> Directions:
Take the material below and extract the lines from the one with "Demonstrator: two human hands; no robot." through the one with "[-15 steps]", word for word, without pictures.

-- Records shown follows --

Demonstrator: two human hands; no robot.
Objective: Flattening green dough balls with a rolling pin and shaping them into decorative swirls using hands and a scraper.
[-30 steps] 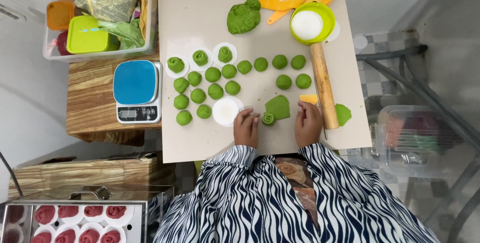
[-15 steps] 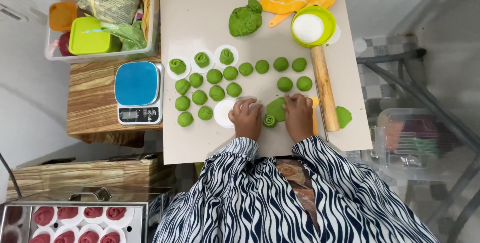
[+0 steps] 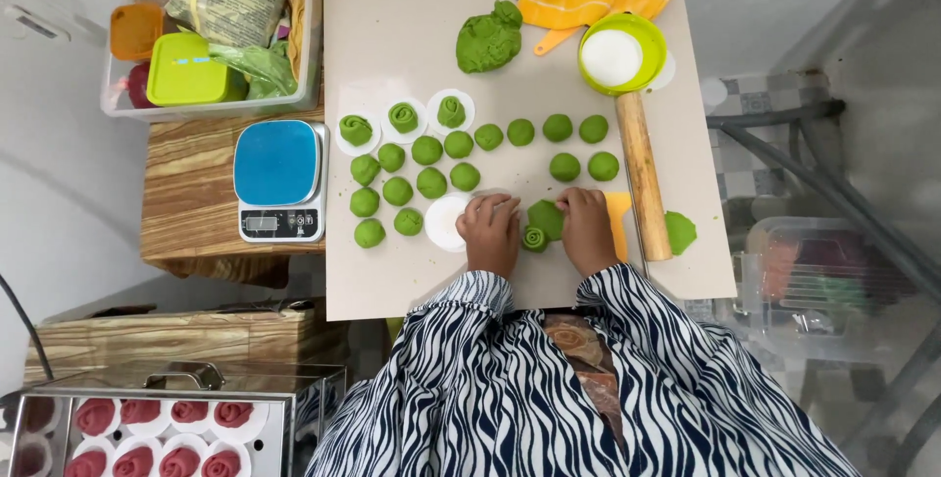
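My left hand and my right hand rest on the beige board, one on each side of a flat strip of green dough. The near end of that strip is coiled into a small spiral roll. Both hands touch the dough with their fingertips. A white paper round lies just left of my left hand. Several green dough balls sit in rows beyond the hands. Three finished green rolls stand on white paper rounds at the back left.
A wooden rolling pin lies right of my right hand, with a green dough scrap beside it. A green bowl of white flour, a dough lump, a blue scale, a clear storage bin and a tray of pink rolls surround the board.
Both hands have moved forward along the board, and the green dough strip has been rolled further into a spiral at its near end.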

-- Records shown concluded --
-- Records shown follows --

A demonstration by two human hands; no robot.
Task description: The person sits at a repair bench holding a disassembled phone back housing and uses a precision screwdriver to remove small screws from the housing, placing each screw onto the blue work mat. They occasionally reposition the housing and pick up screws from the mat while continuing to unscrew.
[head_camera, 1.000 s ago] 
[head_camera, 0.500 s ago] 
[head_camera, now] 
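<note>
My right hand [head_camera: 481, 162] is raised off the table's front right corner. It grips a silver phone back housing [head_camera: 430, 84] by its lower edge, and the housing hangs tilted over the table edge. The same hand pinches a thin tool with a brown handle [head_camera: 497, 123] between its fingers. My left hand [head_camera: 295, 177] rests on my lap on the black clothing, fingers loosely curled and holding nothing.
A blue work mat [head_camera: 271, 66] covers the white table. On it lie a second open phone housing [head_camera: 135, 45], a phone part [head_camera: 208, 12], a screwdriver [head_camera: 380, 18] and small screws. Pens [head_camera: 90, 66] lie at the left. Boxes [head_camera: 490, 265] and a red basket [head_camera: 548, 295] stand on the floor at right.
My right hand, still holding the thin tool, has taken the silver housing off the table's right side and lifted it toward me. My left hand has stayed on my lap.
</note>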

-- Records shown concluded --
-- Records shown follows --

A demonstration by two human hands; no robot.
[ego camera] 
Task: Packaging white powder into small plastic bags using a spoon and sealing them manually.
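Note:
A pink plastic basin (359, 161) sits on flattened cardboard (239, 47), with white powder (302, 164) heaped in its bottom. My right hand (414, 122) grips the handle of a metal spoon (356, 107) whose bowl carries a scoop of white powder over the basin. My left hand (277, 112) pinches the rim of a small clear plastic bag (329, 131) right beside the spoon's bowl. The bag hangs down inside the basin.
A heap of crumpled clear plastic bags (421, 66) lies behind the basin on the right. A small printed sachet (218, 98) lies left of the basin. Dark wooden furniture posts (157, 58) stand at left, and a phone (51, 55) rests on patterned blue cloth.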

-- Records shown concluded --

> Your response:
Demonstrator: two human hands; no robot.
Objective: Flattening green dough balls with a rolling pin and shaping them into decorative swirls using hands and a scraper.
[-30 steps] 
[-15 steps] 

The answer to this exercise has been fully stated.